MEPS prepress abstract  -  DOI: https://doi.org/10.3354/meps13019

Changes in long-lived rockfishes after more than a decade of protection within California’s largest marine reserve

Aimee A. Keller*, John H. Harms, John R. Wallace, Colin Jones, Jim A. Benante, Aaron Chappell

*Email: aimee.keller@noaa.gov

ABSTRACT: In 2001, the Pacific Fishery Management Council established two large (10878 km2 and 260 km2) Southern California Bight marine reserves called Cowcod Conservation Areas (CCAs) in response to declining abundance of west coast rockfishes, particularly overfished cowcod. Following closure, no fishery independent monitoring took place for groundfishes within the CCAs through 2013. To assess the impact of the closures, we sampled multiple sites inside versus outside CCAs from 2014 to 2016 via the Northwest Fisheries Science Center’s Hook and Line Survey. We investigated variations in catch per unit effort (CPUE), size, length frequency and percent of sites with positive catch for 14 abundant groundfishes (bank, bocaccio, chilipepper, copper, cowcod, greenspotted, lingcod, olive, rosy, speckled, squarespot, starry, swordspine and the vermilion-sunset complex). General Linear Models (GLMs) that included area, year, depth and distance from port revealed significantly greater (p < 0.05) CPUE inside CCAs for 11 species.
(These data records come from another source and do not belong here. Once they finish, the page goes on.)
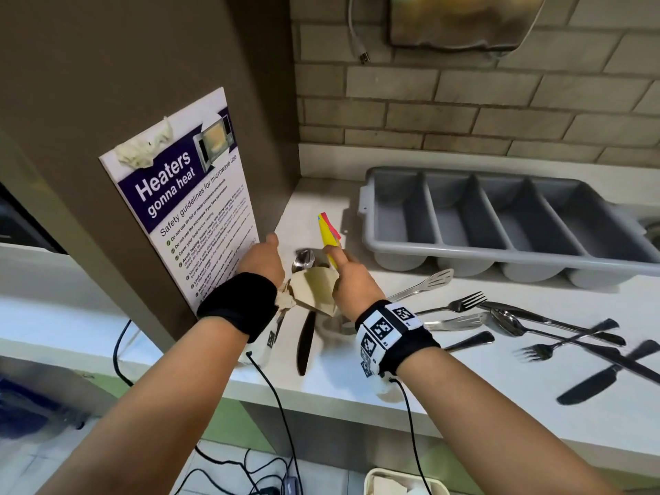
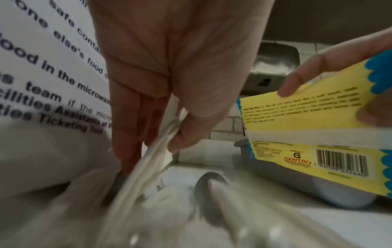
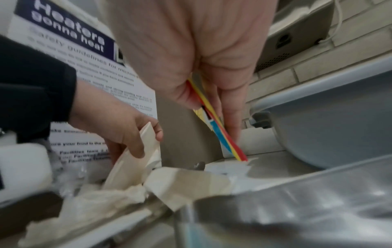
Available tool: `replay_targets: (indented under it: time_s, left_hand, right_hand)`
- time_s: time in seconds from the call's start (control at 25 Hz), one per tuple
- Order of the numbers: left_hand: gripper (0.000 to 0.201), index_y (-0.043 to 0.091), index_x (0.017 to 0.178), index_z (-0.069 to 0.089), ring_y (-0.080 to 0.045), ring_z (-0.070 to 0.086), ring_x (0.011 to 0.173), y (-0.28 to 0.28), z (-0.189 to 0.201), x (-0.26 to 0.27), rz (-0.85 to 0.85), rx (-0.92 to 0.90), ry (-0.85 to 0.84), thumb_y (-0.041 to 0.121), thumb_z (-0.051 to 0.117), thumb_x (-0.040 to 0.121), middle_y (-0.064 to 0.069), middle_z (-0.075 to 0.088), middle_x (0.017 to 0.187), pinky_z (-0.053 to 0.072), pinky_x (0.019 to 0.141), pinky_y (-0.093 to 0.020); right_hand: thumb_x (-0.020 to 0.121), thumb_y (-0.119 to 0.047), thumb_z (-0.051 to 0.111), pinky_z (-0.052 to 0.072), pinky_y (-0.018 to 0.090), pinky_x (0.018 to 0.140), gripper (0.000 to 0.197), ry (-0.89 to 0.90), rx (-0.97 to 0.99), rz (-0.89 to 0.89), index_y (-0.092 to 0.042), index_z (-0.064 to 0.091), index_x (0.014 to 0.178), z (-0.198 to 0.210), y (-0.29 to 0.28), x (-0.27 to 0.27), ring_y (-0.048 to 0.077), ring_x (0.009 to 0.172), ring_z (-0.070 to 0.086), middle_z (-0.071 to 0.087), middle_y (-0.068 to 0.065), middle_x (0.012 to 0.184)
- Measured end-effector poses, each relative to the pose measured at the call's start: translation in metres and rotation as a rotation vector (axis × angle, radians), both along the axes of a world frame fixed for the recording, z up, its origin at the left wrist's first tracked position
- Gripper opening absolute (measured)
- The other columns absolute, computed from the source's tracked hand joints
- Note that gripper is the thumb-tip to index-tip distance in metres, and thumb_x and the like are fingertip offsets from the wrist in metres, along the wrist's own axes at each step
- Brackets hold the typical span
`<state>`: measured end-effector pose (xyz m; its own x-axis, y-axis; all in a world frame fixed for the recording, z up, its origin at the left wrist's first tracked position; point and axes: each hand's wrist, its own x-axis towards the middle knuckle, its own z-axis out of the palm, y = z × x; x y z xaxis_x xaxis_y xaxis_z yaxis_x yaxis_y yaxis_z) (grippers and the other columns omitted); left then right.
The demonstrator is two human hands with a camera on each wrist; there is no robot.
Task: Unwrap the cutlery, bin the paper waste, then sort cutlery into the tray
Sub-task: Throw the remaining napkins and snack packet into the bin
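Left hand pinching napkin, right hand pinching upright yellow wrapper

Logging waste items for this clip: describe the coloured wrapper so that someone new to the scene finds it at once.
Start at the grey cutlery tray on the white counter, then look just off its left end. There the right hand pinches a flat yellow wrapper with red edging, upright; the other paper nearby is plain beige.

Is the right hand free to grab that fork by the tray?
Probably not yet: the right hand is pinching a yellow wrapper. The fork lies uncovered just to its right, so only that wrapper hinders it.
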<state>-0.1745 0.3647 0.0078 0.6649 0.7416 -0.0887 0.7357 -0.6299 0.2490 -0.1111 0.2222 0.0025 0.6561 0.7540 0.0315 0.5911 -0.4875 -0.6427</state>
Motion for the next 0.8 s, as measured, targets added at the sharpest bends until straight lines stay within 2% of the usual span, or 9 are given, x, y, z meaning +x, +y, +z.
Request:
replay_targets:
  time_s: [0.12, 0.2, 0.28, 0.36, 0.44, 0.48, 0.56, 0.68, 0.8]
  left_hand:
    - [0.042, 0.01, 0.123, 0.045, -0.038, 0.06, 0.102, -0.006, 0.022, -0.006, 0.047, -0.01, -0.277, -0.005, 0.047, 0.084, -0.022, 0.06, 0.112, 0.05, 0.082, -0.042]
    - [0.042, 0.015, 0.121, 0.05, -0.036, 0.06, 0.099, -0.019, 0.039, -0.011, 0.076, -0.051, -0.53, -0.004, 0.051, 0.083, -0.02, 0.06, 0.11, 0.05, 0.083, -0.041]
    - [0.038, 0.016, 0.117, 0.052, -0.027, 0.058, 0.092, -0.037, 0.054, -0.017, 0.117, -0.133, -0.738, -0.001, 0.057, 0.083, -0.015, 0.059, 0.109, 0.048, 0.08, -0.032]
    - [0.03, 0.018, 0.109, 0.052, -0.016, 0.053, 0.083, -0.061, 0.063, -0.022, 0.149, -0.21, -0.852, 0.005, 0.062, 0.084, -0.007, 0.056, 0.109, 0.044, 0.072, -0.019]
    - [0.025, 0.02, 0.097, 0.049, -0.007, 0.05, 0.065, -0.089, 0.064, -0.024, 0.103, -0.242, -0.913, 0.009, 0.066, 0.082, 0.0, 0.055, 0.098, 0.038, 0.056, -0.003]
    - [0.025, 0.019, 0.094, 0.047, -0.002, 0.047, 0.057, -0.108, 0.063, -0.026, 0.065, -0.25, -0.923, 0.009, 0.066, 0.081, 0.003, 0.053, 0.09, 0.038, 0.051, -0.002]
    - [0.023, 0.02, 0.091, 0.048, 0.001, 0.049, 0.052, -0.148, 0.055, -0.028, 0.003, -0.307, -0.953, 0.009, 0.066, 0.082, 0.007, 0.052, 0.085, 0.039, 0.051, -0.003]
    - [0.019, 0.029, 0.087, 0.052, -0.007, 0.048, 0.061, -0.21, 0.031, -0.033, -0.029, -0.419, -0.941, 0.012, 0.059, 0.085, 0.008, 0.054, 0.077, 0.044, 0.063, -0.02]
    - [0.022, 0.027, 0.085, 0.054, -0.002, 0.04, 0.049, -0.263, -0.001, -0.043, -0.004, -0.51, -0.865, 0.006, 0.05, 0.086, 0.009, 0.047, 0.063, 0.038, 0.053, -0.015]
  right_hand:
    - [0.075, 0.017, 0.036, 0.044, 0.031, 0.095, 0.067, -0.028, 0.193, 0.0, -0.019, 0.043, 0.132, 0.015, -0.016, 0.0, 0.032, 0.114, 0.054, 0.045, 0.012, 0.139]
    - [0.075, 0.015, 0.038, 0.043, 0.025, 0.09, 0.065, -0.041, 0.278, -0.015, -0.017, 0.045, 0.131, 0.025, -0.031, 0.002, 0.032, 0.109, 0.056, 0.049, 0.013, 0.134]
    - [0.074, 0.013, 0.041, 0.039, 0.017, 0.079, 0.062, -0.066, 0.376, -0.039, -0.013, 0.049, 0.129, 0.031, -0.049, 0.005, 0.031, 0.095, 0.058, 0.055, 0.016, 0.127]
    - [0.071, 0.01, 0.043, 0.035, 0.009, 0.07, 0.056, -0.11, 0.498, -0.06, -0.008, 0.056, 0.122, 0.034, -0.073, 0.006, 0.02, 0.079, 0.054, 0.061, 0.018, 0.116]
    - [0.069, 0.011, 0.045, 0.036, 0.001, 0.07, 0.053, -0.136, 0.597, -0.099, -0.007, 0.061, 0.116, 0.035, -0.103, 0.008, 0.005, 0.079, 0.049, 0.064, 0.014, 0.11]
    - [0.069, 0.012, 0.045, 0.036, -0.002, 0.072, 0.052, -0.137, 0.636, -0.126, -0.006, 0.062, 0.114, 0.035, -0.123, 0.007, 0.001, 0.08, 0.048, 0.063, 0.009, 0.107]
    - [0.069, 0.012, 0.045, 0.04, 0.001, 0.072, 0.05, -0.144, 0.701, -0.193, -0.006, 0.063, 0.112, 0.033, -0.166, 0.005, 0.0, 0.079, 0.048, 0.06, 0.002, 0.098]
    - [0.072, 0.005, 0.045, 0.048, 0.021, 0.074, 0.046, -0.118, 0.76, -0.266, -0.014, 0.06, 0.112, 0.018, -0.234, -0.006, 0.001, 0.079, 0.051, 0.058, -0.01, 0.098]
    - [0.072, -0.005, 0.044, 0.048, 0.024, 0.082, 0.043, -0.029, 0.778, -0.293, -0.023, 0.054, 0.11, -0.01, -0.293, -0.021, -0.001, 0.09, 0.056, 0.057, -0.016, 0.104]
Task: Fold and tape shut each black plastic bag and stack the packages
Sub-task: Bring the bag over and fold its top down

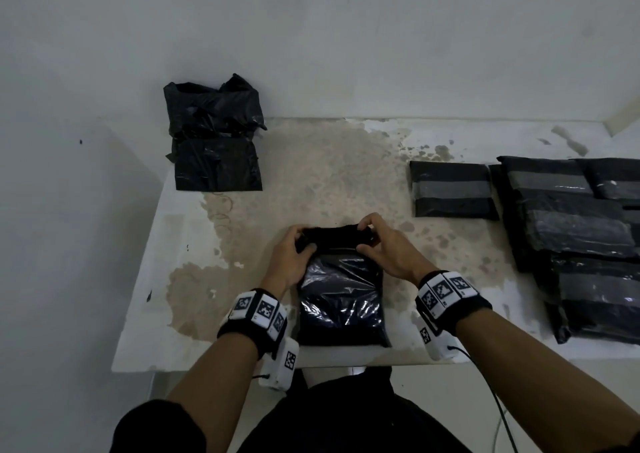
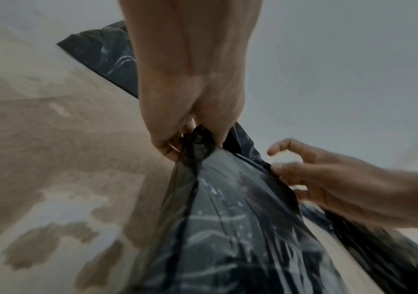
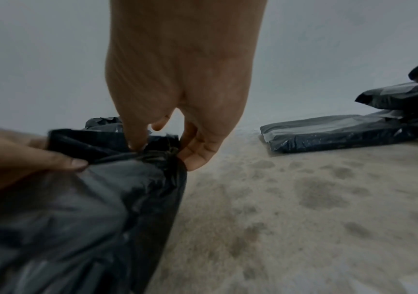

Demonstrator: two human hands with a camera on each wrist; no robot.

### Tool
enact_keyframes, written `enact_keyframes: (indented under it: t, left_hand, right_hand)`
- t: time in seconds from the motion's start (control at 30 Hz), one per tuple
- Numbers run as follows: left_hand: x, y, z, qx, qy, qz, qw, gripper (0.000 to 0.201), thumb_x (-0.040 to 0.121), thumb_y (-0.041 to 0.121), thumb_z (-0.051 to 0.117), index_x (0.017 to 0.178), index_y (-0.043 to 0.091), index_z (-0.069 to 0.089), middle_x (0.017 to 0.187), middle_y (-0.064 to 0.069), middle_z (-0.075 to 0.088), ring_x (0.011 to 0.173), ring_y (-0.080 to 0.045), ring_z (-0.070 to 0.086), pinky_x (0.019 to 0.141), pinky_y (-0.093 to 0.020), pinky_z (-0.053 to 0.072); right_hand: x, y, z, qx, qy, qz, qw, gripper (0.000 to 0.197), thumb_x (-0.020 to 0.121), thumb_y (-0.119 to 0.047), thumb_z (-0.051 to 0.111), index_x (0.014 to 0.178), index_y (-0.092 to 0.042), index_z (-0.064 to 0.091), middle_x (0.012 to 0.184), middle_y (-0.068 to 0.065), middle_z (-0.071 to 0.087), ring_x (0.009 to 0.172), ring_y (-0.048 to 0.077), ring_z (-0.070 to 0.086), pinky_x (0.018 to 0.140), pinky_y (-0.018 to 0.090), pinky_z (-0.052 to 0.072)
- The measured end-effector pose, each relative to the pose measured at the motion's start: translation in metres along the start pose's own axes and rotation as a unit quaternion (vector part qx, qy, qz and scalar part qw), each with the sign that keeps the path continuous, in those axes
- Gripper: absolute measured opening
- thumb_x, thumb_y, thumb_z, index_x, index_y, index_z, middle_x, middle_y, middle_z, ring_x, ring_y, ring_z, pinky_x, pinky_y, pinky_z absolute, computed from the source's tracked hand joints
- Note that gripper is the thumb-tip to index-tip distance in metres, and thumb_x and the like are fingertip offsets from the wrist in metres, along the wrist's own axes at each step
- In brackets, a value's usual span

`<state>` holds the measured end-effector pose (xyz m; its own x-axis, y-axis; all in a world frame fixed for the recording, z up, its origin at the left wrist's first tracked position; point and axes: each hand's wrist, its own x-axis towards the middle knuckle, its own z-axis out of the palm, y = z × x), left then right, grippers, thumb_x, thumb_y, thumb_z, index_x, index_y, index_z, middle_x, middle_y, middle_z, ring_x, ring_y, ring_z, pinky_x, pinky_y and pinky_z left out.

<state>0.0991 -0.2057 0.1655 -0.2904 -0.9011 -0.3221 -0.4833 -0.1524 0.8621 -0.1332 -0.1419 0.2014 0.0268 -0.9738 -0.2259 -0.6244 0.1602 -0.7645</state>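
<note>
A filled black plastic bag (image 1: 341,296) lies lengthwise on the worn table (image 1: 311,168), right in front of me. My left hand (image 1: 294,248) pinches the left corner of its far end, and my right hand (image 1: 377,241) pinches the right corner. The far flap (image 1: 330,234) is bunched and rolled between them. Up close, the left hand (image 2: 190,137) grips gathered plastic of the bag (image 2: 228,228). In the right wrist view the right hand (image 3: 172,143) pinches the bag (image 3: 82,208) at its twisted corner.
A pile of untaped black bags (image 1: 214,133) sits at the table's far left against the wall. A taped package (image 1: 452,189) lies to the right, with a stack of taped packages (image 1: 581,244) beyond it. The table's front edge (image 1: 207,366) is near my lap.
</note>
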Motion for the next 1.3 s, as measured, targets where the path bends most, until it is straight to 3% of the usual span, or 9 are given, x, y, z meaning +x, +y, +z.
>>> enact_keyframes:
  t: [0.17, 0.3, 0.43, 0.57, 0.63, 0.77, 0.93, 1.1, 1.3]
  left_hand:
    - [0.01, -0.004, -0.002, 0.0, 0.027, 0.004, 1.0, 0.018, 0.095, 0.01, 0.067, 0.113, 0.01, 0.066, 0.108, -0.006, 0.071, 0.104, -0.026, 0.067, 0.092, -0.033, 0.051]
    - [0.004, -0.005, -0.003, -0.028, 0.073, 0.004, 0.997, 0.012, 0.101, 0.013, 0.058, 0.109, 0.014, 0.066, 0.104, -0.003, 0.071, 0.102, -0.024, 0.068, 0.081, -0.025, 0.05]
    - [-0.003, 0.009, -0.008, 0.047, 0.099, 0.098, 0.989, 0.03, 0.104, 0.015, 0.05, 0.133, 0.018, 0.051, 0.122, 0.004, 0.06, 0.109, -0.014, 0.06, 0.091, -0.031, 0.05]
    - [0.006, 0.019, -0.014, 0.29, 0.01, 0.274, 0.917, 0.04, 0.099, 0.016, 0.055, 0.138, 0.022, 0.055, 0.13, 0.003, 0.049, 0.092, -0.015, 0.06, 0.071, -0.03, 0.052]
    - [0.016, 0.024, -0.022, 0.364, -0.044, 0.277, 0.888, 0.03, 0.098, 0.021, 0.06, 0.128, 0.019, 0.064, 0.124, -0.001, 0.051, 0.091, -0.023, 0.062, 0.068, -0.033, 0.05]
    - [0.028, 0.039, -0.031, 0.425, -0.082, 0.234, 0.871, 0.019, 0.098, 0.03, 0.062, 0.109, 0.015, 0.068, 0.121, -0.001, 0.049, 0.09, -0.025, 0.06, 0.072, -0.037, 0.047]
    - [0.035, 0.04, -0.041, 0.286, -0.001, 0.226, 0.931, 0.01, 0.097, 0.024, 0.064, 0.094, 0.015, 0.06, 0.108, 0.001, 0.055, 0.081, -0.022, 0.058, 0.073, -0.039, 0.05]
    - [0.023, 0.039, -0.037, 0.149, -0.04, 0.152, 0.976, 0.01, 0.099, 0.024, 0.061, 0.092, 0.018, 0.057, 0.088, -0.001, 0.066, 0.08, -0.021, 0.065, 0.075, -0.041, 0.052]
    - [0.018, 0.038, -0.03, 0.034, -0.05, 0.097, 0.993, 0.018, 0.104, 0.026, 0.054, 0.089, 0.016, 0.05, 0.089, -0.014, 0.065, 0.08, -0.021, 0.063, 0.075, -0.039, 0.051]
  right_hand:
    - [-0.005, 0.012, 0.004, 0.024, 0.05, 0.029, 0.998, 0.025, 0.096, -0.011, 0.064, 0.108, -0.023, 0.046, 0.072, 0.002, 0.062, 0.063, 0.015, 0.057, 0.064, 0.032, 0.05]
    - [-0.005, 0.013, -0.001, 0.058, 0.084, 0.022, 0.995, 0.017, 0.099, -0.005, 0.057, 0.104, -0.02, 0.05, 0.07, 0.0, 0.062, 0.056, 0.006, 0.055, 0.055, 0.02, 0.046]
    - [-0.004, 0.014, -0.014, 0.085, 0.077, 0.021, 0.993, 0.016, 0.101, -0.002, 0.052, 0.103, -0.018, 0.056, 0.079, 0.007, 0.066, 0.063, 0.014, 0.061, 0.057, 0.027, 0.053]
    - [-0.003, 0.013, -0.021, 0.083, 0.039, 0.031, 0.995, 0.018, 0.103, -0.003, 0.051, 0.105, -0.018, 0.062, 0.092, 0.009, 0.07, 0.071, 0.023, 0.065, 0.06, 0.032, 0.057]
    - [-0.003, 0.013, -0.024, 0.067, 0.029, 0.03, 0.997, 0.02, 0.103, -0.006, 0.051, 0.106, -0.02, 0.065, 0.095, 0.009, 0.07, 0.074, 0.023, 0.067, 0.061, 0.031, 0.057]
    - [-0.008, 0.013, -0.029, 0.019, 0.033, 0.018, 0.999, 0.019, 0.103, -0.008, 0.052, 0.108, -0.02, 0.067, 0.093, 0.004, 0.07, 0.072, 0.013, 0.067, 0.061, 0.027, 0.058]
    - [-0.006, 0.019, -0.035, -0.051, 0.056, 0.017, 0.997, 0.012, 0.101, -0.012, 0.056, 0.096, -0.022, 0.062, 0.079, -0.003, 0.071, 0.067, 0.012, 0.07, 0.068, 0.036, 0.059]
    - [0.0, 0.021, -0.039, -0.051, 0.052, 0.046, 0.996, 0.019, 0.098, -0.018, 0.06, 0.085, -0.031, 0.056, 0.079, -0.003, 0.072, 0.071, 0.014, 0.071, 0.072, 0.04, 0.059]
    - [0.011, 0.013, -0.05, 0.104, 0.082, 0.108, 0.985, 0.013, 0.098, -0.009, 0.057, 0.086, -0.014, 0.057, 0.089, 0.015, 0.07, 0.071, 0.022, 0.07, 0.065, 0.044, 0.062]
CPUE for lingcod, copper rockfishes and vermilion-sunset was significantly (p < 0.05) or near-significantly (p < 0.1) lower inside the CCAs. We saw significant (p < 0.05) or near-significant differences (p < 0.10) in size (12 species) and length frequency distributions (10 species) with larger fish present inside CCAs. The percentage of sites positive for individual species tended to be greater inside CCAs (11 species). We also observed significantly elevated species richness (species per site) and total CPUE inside CCAs. Results indicate larger individuals and greater CPUE for multiple rockfishes inside CCAs either as a result of effective management or perhaps pre-existing conditions.